Dingman returned to New York as the assistant superintendent for the fieldwork of the Mission Board in 1922 and remained for two years, before being recruited to return to Kentucky to teach. In 1924, William J. Hutchins, president of Berea College offered Dingman an appointment as a sociology teacher and trainer for teachers in rural schools. These rural schools, known as Opportunity Schools focused on community involvement, giving students an education, developing community improvement projects and offering adult education exchanges. She instructed her students in providing social services in addition to education, including practical skills like community organization, health and sanitation programs, family counseling, as well as how to build and repair their school facilities.

In 1926, Dingman became the editor of Mountain Life and Work, a journal published by Berea College, which shared progressive reform work being done for the underprivileged mountain communities of Appalachia. Two years later, she became the Executive Secretary of the Conference of Southern Mountain Workers (CSMW), taking over from Olive Dame Campbell, who had managed the CSMW since her husband, John C. Campbell’s death. The CSMW was a professional organization of Progressive Era reformers, designed to allow social workers to meet and share strategies for improvements in the area. From her appointment as Executive Secretary the journal, Mountain Life, became the official publication of the CSMW. During the Great Depression, under Dingman's leadership, the CSMW expanded programs to include recreational activates to offset the stark realities of life. Many of the programs initiated aimed at preserving folk traditions, such as dancing, handicrafts, and music, of mountain people. One of Dingman's most successful ventures was creating the Southern Highland Handicraft Guild during this time. In 1930, Dingman served as an instructor at the John C. Campbell Folk School during its first handcraft-focused session.

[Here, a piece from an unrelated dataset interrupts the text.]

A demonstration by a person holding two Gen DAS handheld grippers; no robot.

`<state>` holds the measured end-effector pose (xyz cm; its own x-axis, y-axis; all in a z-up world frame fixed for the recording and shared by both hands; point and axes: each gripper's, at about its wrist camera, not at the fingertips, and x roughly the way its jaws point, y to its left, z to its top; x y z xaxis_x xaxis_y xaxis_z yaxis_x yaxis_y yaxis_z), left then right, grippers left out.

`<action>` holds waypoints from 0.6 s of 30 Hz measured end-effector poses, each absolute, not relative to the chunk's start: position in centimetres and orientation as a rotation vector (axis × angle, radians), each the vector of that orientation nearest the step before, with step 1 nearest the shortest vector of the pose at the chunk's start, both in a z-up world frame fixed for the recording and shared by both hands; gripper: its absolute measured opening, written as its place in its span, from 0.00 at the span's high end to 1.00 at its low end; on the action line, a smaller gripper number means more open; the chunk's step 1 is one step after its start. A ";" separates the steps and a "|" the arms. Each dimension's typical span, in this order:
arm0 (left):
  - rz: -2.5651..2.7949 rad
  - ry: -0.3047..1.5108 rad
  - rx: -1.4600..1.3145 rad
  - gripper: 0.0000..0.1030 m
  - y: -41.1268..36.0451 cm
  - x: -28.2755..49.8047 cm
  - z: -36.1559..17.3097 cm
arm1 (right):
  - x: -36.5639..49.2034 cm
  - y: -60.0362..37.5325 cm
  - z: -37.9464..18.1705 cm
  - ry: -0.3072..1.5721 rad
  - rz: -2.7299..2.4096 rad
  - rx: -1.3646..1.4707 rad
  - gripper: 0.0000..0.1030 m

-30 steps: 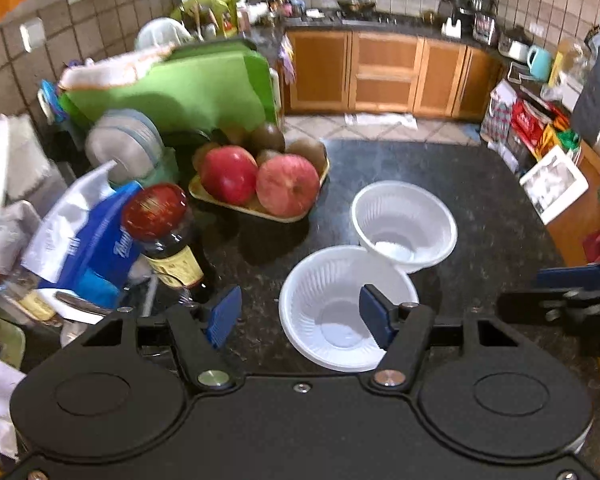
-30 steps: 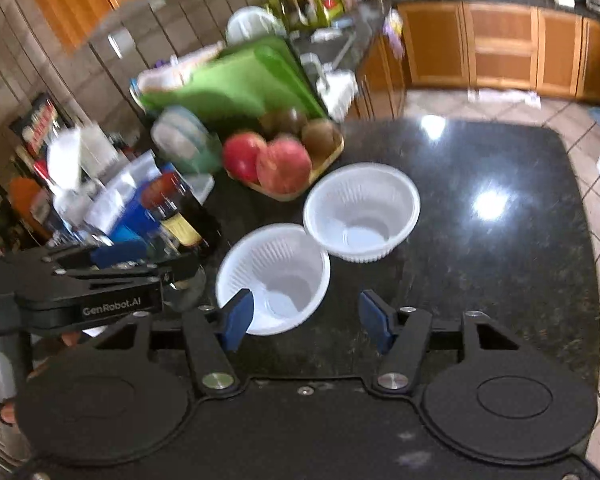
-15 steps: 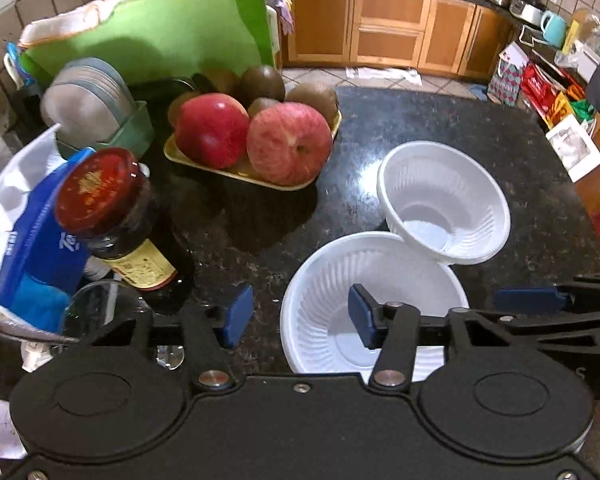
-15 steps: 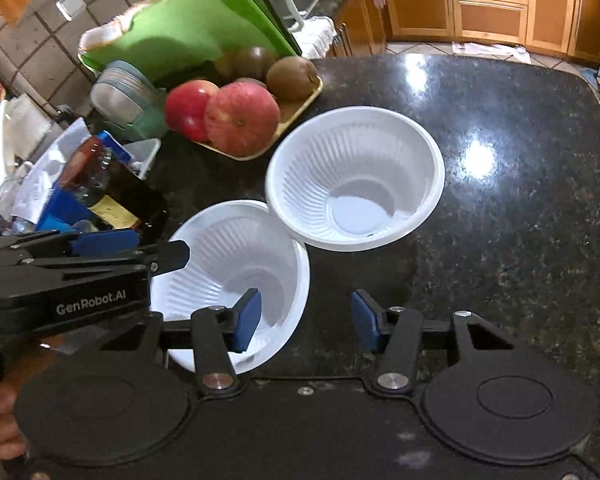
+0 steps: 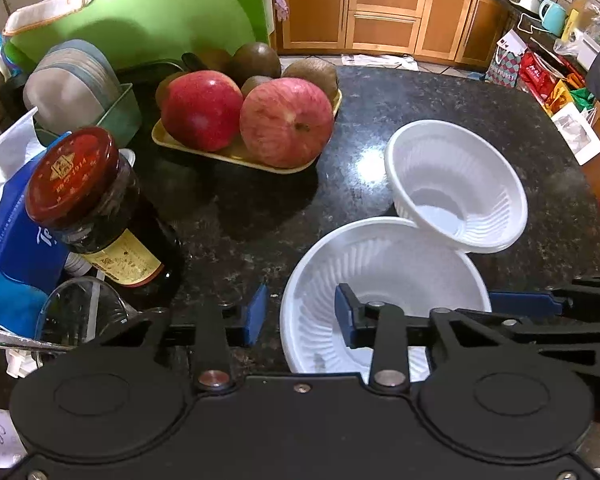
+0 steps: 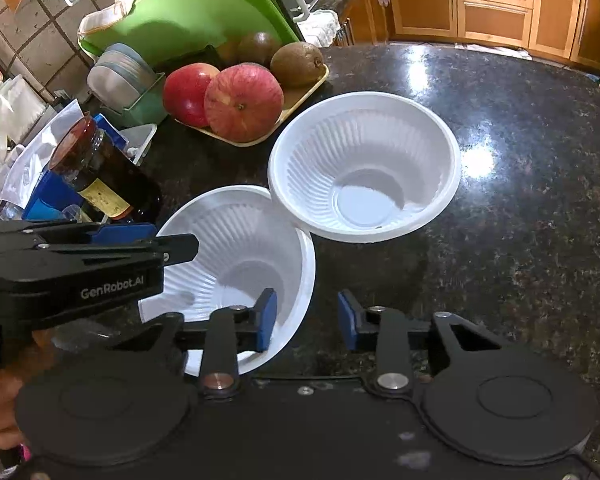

Dingman was one of the driving forces in pressing for an economic and social survey of the conditions in the Appalachian region and worked with Dean Thomas P. Cooper from the University of Kentucky to prepare a plan. The first preparatory meeting was held in 1925, at the Russell Sage Foundation in New York City, but the results, Economic and Social Problems and Conditions of the Southern Appalachians, would not be published by the federal government until 1935. The survey, which utilized specialists from state and federal agencies, as well as private organizations, was designed to evaluate availability of educational facilities, land utilization, population distribution and social conditions. The survey was the first of its kind to be made by the federal government for the Appalachian region and immediately effected services in the region, with Dingman offering courses at Berea College to train Federal Emergency Relief Administration workers in Public Welfare and adding birth control clinics throughout the mountain region beginning in 1939.

The Depression brought other changes for Dingman, as her sister Jeanette, mother of future Nobel Prize winner, John B. Fenn, and her family relocated to Kentucky after her husband lost his job in New York. Then in 1939, her sister Mary returned from her work abroad and joined Dingman in Kentucky as well. She resigned from the CSMW at the end of 1941 because of a heart condition she had developed, but continued to work at Berea College until her retirement in 1952.

==Death and legacy==
Dingman died on April 22, 1978, in Berea, Kentucky, donating her remains to medical study. She is remembered for her pioneering work to professionalize social service in the Appalachias. Dingman's papers are housed in the Hutchins Library of Berea College.